▸ **EXERCISE DIRECTIONS**
Drop every picture, then print the rest of the listing exactly as given.

━━━ SUPPLIED MATERIAL

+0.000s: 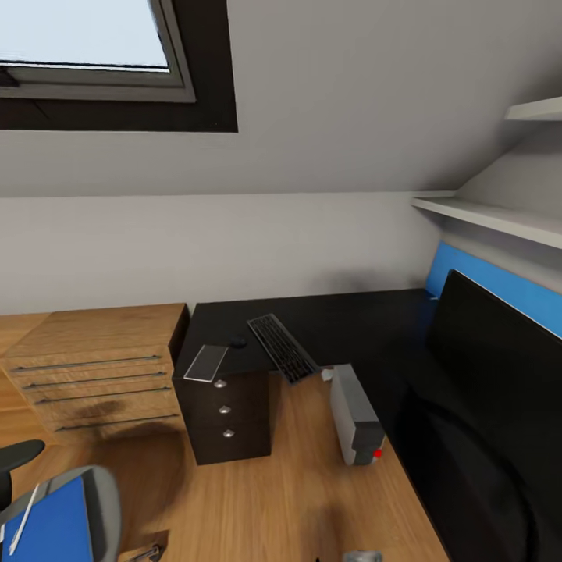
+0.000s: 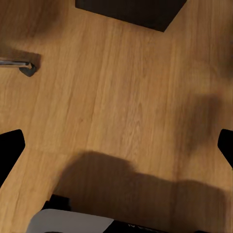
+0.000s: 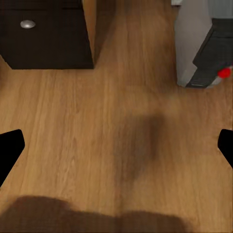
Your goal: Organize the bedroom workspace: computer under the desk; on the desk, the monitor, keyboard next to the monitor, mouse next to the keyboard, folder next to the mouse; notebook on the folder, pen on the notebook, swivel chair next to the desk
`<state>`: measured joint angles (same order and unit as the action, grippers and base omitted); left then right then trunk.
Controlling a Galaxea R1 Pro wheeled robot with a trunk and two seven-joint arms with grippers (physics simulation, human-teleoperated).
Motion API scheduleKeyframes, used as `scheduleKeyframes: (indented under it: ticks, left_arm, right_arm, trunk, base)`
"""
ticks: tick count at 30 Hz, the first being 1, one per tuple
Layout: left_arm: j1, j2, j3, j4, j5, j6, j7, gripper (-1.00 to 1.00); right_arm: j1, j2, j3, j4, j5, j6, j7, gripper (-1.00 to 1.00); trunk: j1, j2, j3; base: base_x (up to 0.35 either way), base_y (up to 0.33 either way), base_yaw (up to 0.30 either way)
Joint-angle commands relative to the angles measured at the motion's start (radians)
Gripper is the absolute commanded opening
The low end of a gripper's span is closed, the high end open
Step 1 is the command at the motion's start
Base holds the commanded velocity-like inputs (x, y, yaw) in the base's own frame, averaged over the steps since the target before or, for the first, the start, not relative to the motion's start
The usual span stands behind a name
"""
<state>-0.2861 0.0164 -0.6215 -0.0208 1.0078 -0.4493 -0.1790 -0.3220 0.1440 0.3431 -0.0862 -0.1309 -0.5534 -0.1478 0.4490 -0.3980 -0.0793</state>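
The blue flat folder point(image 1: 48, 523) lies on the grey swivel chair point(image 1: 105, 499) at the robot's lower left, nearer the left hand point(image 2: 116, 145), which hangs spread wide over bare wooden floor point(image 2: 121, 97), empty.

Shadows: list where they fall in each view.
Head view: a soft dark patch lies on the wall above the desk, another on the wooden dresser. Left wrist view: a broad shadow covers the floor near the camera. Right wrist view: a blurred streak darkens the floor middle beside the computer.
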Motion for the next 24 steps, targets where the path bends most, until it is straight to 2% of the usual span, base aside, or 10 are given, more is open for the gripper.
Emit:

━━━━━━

▸ **FINISHED TASK**
+0.000s: 
+0.000s: 
+0.000s: 
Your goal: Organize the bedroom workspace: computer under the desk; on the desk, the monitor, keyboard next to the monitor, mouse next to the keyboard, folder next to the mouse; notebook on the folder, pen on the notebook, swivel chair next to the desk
`<state>`: measured joint angles (same order and unit as the action, grippers and base omitted); left then right then trunk.
Controlling a Galaxea R1 Pro wheeled robot with a trunk and two seven-joint arms with grippers (physics simulation, human-teleoperated).
Motion API scheduleKeyframes, used as `scheduleKeyframes: (indented under it: ticks, left_arm, right_arm, trunk, base)`
"""
ticks: tick count at 30 Hz, the first being 1, one per tuple
Layout: left_arm: j1, j2, j3, j4, j5, j6, j7, gripper (-1.00 to 1.00); right_arm: j1, j2, j3, j4, j5, j6, j7, gripper (-1.00 to 1.00); trunk: j1, j2, j3; base: base_x (up to 0.35 either way), base_y (up to 0.33 either way), base_yaw (up to 0.30 either way)
Joint-angle commands relative to the angles measured at the motion's start (radians)
Gripper is the absolute commanded opening
The low end of a gripper's span is closed, the high end open
Step 1 is the command at the motion's start
Base holds the commanded velocity-like inputs (x, y, yaw) in the base's own frame, averaged over the steps since the target before or, for the first, the start, not relative to the motion's start
The usual span stands behind a name
"""
<state>-0.2861 0.0164 -0.6215 -0.0208 1.0078 -0.4493 -0.1790 -0.3220 0.1440 0.3431 -0.0862 -0.1309 -0.5534 -0.1478 0.4490 -0.3980 -0.0793</state>
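The blue flat folder point(image 1: 48, 523) lies on the grey swivel chair point(image 1: 105, 499) at the robot's lower left, nearer the left hand point(image 2: 116, 145), which hangs spread wide over bare wooden floor point(image 2: 121, 97), empty.

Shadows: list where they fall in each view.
Head view: a soft dark patch lies on the wall above the desk, another on the wooden dresser. Left wrist view: a broad shadow covers the floor near the camera. Right wrist view: a blurred streak darkens the floor middle beside the computer.
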Motion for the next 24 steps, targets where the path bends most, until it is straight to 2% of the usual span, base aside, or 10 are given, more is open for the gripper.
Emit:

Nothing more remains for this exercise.